Um asteroide com dimensões equivalentes a um navio de cruzeiro realizará um dos maiores encontros previstos entre a Terra e um asteroide pela ciência, agendado para 13 de abril de 2029. Este evento ocorrerá em uma região próxima ao planeta, mas não representa perigo de colisão.
Detalhes da Aproximação
Com um diâmetro estimado em cerca de 375 metros, o asteroide Apophis passará a uma distância de aproximadamente 32 mil quilômetros da superfície terrestre, uma proximidade menor do que a órbita de muitos satélites geoestacionários. Estima-se que cerca de 90% da população mundial possa testemunhar este fenômeno no céu, dependendo das condições atmosféricas.
Observação Global e Rota
As projeções sobre a passagem do Apophis foram detalhadas durante o workshop "Apophis T-3 Years: Knowledge Opportunities for the Science of Planetary Defense", realizado em junho na Universidade de Pádua, na Itália. Os pesquisadores apresentaram mapas indicando as áreas globais onde a trajetória do objeto poderá ser vista. A rota aparente do asteroide deve ser observada por cerca de sete horas, iniciando-se na Austrália e na Ásia, alcançando maior luminosidade sobre a África e finalizando sobre o Atlântico Norte.
A América do Norte será a única região onde as condições climáticas não serão favoráveis para a observação. Para aqueles em locais apropriados, o Apophis não aparecerá como um meteoro rápido, mas sim como um ponto luminoso movendo-se lentamente entre as estrelas.
Significado Científico do Evento
Apesar da proximidade notável, a NASA confirmou que não há risco de impacto durante a aproximação de 2029 nem nos próximos cem anos.

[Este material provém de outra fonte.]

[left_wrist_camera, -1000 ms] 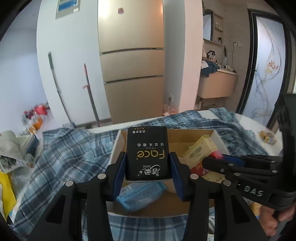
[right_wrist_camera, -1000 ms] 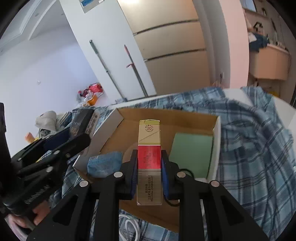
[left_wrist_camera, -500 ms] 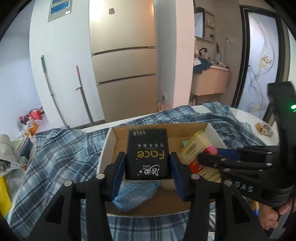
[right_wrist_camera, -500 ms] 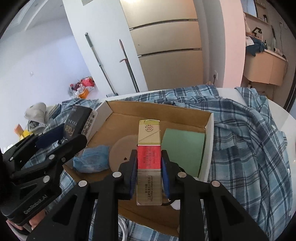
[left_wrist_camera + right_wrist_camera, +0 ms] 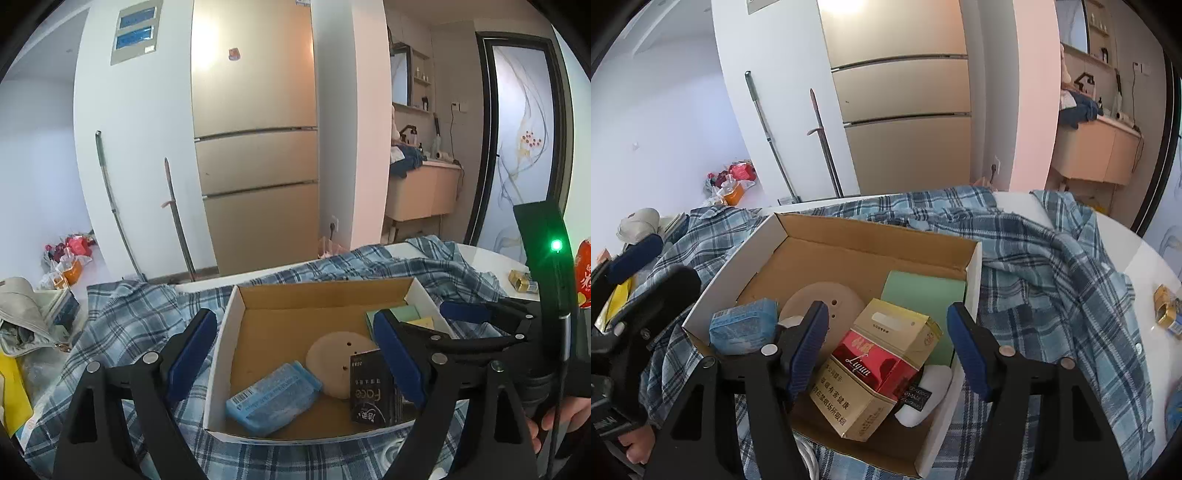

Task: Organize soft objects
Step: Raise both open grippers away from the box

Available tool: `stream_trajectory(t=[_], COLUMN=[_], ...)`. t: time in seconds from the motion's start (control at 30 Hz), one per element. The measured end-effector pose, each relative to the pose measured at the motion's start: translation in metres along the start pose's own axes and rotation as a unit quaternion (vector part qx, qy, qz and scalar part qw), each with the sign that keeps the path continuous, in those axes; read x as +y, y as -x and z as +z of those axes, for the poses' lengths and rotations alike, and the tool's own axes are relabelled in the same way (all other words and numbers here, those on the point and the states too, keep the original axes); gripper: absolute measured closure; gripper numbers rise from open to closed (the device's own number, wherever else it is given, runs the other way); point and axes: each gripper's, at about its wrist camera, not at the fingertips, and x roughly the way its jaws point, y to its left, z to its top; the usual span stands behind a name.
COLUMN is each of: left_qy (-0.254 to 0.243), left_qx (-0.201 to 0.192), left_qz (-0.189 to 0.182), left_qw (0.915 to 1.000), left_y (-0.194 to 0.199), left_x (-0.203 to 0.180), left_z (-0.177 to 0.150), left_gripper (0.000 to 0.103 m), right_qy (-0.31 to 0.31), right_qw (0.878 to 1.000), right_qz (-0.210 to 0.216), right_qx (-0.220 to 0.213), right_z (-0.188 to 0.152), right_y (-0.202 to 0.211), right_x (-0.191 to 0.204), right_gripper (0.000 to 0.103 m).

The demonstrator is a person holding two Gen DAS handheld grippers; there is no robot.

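An open cardboard box (image 5: 225, 332) (image 5: 973, 266) sits on a blue plaid shirt (image 5: 125, 325) (image 5: 1045, 258). Inside lie a black Face tissue pack (image 5: 373, 391), a blue tissue pack (image 5: 273, 393) (image 5: 744, 325), a round beige disc (image 5: 332, 354) (image 5: 816, 295), a green pad (image 5: 923, 291) and a gold-and-red Liqun carton (image 5: 882, 365). My left gripper (image 5: 295, 354) is open and empty over the box's left half. My right gripper (image 5: 886, 343) is open above the carton, which lies tilted in the box between the spread jaws.
A white table (image 5: 1145, 266) lies under the shirt, with a small gold packet (image 5: 1167, 310) (image 5: 522, 282) at the right. Bags and clutter (image 5: 26, 317) sit to the left. A fridge (image 5: 255, 147) and two leaning poles stand behind.
Both grippers opened. The black tissue pack dropped from the left gripper into the box, and the carton dropped from the right gripper into the box.
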Motion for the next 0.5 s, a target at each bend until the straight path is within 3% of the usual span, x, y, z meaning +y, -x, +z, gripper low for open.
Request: stream_trajectory(t=[0.23, 0.5], left_qy=[0.004, 0.017], left_qx=[-0.045, -0.101], left_qz=[-0.008, 0.006], left_qw=[0.9989, 0.9947], left_y=[0.022, 0.069], left_x=[0.001, -0.004], left_z=[0.005, 0.023], left_gripper=[0.015, 0.014], right_qy=[0.027, 0.025], right_qw=[0.999, 0.995], right_qz=[-0.023, -0.037], right_qx=[-0.026, -0.091], right_z=[0.005, 0.016], right_y=[0.019, 0.08], right_x=[0.004, -0.005], right_gripper=[0.034, 0.029])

O grande interesse científico reside justamente na curta distância entre o asteroide e a Terra, visto que um corpo deste porte tipicamente realiza uma passagem tão próxima apenas a cada cinco a dez mil anos, configurando uma chance rara para a geração atual.
Richard Binzel, astrônomo do Instituto de Tecnologia de Massachusetts (MIT), enfatizou o valor histórico da observação, declarando que "Esta é a primeira vez que conseguimos prever, na história da humanidade, a passagem visível de um asteroide pela Terra". Para ele, acompanhar o movimento do Apophis é uma experiência coletiva de contemplação espacial e uma oportunidade de entender a posição da Terra no universo.
Missões de Estudo Futuras
A aproximação servirá também para expandir o conhecimento sobre esses corpos celestes. A Agência Espacial Europeia está preparando a missão Ramses, que irá se aproximar do asteroide antes da passagem e monitorá-lo durante o sobrevoo próximo. O propósito desta missão é investigar possíveis modificações causadas pela gravidade terrestre no asteroide, abrangendo alterações em sua forma, rotação, superfície e estrutura interna.
Adicionalmente, a NASA realocou a espaçonave OSIRIS-APEX, antes conhecida como OSIRIS-REx, para estudar o Apophis após a aproximação. Esta sonda havia sido responsável pela coleta de amostras do asteroide Bennu antes de assumir a nova tarefa. Segundo a ESA, a influência gravitacional pode causar transformações, como o deslocamento de materiais superficiais e a exposição de elementos preservados desde a formação do Sistema Solar, há mais de quatro bilhões de anos.
Patrick Michel, diretor de pesquisa do CNRS no Observatoire de la Côte d’Azur, salientou a singularidade científica do momento em um comunicado da ESA, afirmando: "Pela primeira vez, a natureza está trazendo um deles até nós e conduzindo o experimento por conta própria. Tudo o que precisamos fazer é observar". As descobertas dessas missões podem apoiar estudos futuros de defesa planetária, fornecendo dados sobre composição, estrutura e comportamento de asteroides para auxiliar estratégias internacionais contra objetos em rota de colisão.